In 2022, the total value of the US trade in goods with China amounted to around USD 690.6 billion. The US imports were worth USD 536.8 billion, an increase of 6.3 percent (USD 31.8 billion) over 2021 and its trade deficit with China was USD 382.9 billion, an increase of 8.3 percent (USD 29.4 billion).

According to Luis Torres, a senior business economist at the Federal Reserve Bank of Dallas, USA, Mexico has once again cemented its place as America’s top trading partner.

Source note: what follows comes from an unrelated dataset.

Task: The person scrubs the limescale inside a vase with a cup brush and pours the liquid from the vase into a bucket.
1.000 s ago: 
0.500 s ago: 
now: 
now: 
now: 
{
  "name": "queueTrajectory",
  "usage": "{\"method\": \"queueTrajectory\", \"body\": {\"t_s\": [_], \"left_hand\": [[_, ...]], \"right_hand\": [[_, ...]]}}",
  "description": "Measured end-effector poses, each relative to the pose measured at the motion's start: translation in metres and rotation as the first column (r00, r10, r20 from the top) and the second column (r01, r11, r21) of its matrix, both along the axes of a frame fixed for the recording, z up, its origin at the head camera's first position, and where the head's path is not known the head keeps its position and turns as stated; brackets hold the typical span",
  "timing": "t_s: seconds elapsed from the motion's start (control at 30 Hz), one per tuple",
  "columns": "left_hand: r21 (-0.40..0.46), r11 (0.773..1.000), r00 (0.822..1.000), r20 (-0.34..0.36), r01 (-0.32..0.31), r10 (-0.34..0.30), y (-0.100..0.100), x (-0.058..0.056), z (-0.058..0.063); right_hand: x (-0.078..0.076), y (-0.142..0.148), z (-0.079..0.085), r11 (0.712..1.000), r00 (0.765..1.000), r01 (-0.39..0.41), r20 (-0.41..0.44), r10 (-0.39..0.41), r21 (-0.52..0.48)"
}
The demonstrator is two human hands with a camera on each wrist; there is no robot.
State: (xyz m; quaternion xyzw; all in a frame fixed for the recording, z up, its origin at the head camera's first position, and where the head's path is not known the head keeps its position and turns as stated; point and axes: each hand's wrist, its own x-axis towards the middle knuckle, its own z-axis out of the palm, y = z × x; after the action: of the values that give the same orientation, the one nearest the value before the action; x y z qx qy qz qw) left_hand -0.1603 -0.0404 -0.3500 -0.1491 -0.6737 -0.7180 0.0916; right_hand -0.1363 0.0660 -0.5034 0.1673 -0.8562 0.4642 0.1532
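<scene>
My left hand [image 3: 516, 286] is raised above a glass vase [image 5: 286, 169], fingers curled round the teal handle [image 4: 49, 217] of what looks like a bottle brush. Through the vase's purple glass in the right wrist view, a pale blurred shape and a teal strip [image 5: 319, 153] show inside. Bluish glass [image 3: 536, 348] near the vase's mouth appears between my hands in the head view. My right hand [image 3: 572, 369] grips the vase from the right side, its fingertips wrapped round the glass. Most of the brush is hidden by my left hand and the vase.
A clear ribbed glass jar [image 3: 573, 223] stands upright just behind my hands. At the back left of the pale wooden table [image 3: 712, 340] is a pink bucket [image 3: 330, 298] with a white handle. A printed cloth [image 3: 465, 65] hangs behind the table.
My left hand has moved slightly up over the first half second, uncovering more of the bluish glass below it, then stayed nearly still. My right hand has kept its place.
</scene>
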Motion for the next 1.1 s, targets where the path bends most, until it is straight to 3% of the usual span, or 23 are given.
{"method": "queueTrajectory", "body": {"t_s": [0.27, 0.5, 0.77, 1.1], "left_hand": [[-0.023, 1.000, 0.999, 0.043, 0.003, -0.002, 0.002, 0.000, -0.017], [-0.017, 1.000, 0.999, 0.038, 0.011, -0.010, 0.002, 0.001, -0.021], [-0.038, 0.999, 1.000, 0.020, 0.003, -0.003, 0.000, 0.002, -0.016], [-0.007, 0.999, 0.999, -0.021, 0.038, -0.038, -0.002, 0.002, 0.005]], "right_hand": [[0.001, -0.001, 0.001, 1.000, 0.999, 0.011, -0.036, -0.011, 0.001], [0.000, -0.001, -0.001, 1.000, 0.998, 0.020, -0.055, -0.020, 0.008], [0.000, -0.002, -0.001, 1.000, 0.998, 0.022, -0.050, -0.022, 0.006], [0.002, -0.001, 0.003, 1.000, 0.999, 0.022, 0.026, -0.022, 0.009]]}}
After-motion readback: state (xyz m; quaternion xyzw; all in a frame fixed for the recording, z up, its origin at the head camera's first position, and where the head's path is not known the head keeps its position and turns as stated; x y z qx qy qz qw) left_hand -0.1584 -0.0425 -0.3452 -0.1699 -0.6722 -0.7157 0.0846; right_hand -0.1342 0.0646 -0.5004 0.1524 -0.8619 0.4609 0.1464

Trade with Mexico accounted for 15.4 percent of goods exported and imported by the US, just ahead of America’s trade totals with Canada and China, which were 15.2 percent and 12 percent respectively.

In the post-pandemic years, Mexico’s ability to dislodge China — which toiled for the last two decades integrating itself further into the US economy —from this spot is a clear sign of how the economic chaos of 2020 is set to continue to define the world economy for years to come, the media reported.

Torres said the seeds for this trade shift were sown even before the pandemic with then-President Donald Trump imposing tariffs on some Chinese goods and the signing of the US-Canada-Mexico trade deal. This was a slight update of the nearly three-decades-old North American Free Trade Agreement (NAFTA) deal.

He said the changes also suggested an accelerated shift toward “nearshoring,” a practice in which countries bring supply chains for crucial goods to countries that are close physically and politically.

“While data on recent nearshoring is thin and evidence of it is largely anecdotal, increased protectionism and related industrial policy are consistent with less global trade, more regional trade, and nearshoring and reshoring (returning production to the home country).”

Nearshoring increased during the pandemic because of the increased cost of shipping products across the Pacific and the consumer demand for faster delivery times. Companies like Walmart increasingly looked closer to home for ways to fill their needs as political tensions between the US and China heated up.

This trade shift, according to Shannon O’Neil’s recent book The Globalization Myth: Why Regions Matter, became possible by keeping production closer to home, which helped American workers.

The average US import from Mexico is “40 percent US made”, meaning that 40 percent of the ingredients or parts that go into the end product are still produced in the US. The average Canadian import is 25 percent US-made, and only 4 percent of Chinese parts were made in America.

That’s what improved the US-Mexico trade.

In 2022, the US alone, as its top trading partner, accounted for China’s 16.2 percent of total exports, followed by Hong Kong (8.3 percent), Japan (4.8 percent), South Korea (4.5 percent), Vietnam (4.1 percent), India and the Netherlands (3.3 percent each), and Germany (3.2 percent).